CMS also published a fact sheet explaining the key provisions of the rule. Among them:
- Reduced delays in coverage. People who enroll during the general enrollment period or during the last three months of their initial enrollment period will now have Medicare coverage beginning the month immediately after their enrollment.
- New special enrollment periods, which allow people to enroll in Medicare Part B coverage without a late-enrollment penalty if they missed a Medicare enrollment period due to:
- Emergency or disaster
- Health plans or employers misrepresenting or providing incorrect information
- Other exceptional conditions
- There also will now be a special enrollment period to allow people to enroll in Medicare after termination of Medicaid eligibility.
- Immunosuppressive drug coverage will now be available indefinitely after a kidney transplant for people who have Medicare coverage based on End-Stage Renal Disease, if they do not have (or plan to enroll in) other types of health coverage.
- The rule simplifies state administration of Medicare Savings Programs (MSPs), through which states cover Medicare premiums and cost sharing for low-income beneficiaries.
CMS releases new resource for states on ending Medicaid coverage in the optional COVID-19 group
Last month, the Centers for Medicare & Medicaid Services (CMS) released a new resource for states to use as they prepare for the eventual end of the COVID-19 public health emergency (PHE).

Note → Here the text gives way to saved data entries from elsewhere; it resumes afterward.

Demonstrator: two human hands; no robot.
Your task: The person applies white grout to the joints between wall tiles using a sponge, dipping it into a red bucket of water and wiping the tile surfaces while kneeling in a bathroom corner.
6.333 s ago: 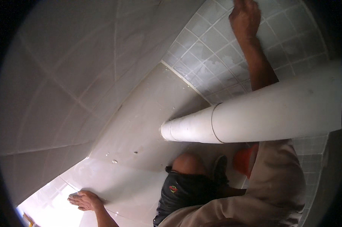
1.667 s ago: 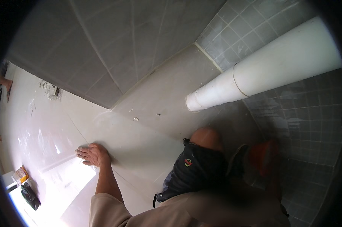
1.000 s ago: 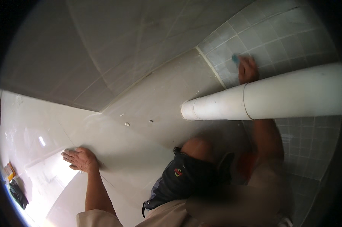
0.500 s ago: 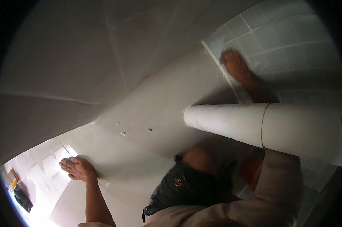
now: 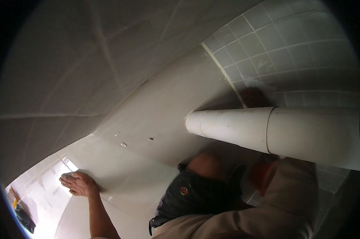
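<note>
My left hand (image 5: 79,184) lies flat on large pale, shiny tiles (image 5: 140,187), fingers stretched out and apart. To the right, my right hand (image 5: 254,98) shows as a dark, smeared shape against the small square tiles (image 5: 281,49). The thick white pipe (image 5: 236,124) in front hides part of it and its arm. Whether those fingers hold anything is not visible. A whitish smear (image 5: 256,82) marks the tiles beside that hand.
The pipe crosses the right side, above my right sleeve (image 5: 289,195). Small lumps (image 5: 123,145) lie on the pale tiles. Orange-red material (image 5: 264,175) shows below the pipe. A dark bag-like item (image 5: 25,220) sits at the far left. A grey tiled surface (image 5: 60,59) fills the upper left.
My right hand has moved down toward the pipe and is now partly behind it. My left hand stays flat on the tiles. The view has shifted slightly.
</note>
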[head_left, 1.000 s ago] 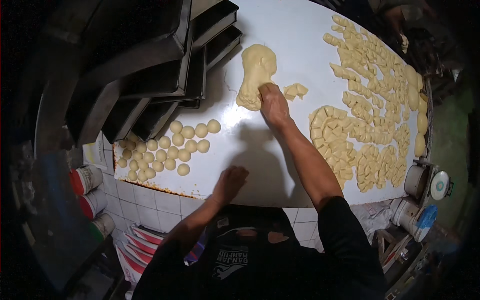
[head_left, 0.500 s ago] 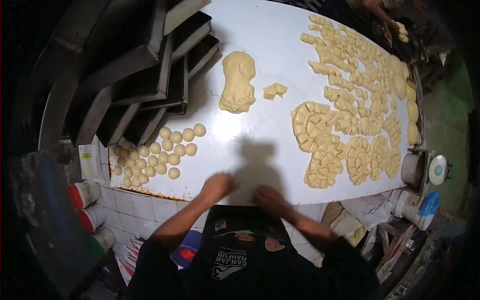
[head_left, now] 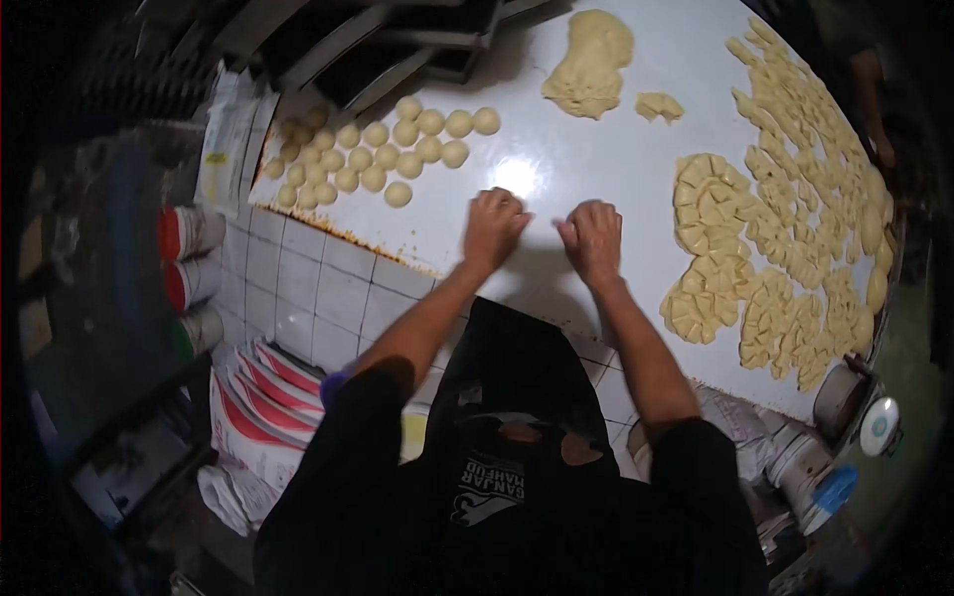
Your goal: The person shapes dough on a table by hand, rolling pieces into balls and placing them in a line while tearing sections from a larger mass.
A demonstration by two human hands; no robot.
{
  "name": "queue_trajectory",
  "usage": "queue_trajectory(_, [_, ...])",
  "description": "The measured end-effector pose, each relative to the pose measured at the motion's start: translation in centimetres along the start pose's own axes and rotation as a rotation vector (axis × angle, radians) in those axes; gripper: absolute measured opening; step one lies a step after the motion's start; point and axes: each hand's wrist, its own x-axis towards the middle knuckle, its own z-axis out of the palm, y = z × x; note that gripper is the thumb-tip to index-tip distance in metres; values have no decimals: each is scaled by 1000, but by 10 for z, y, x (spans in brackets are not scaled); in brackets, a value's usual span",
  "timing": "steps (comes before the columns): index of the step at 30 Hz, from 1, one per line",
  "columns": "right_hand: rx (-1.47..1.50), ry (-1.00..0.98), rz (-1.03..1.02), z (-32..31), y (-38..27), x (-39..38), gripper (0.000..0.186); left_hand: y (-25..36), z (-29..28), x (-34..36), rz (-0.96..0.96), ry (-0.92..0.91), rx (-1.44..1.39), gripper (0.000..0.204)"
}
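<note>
Apparently curled, left hand [head_left: 492, 228] near right hand [head_left: 595, 240].

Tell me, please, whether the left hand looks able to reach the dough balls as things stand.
Probably yes: the left hand sits just right of the dough balls, with only white tabletop showing between them.

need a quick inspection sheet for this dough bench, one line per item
Surface: white table, orange-brown marks along its near-left edge
Job's things: large dough mass at the far side, small dough piece to its right, round dough balls at left, cut dough pieces at right
Clutter: dark metal trays overlapping at upper left
Hands: left hand and right hand apart, fingers curled; contents cannot be told
Cables: nothing seen
Surroundings: tubs and red-and-white sacks at left
</note>
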Motion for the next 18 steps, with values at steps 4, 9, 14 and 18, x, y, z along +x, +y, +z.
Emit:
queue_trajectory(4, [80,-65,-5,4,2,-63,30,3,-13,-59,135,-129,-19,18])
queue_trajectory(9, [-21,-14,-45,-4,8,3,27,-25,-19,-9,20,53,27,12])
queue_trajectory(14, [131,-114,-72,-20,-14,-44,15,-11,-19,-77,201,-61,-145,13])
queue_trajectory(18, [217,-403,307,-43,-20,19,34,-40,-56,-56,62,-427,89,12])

During the PHE, some states expanded access to Medicaid coverage through an optional COVID-19 eligibility group to ensure people who would otherwise be uninsured could access critical COVID-related services. When the PHE ends, this special eligibility will end, as well. States will need to redetermine eligibility for those beneficiaries to determine if they’re eligible for Medicaid on another basis. This resource provides states with strategies for doing so, along with advice on planning for unwinding following the PHE.
In a March a letter to state health officials, CMS provided states flexibility to prioritize work for certain populations and distribute renewals across the unwinding period. That letter recommends that states initiate no more than 1/9 of their total caseload of Medicaid and CHIP renewals in a given month during the unwinding period.
However, because coverage for the optional COVID-19 group will end as of the last day of the PHE, CMS has advised states in this new resource that they do not need to include optional COVID-19 group beneficiaries in their total caseload for purposes of ensuring they are initiating renewals for no more than 1/9 of their total Medicaid and CHIP caseload in a given month.
States also do not need to include the optional COVID-19 group in their baseline and monthly data eligibility and enrollment unwinding data reports. CMS will track optional COVID-19 group enrollment numbers and application processing data through existing CMS data collection efforts.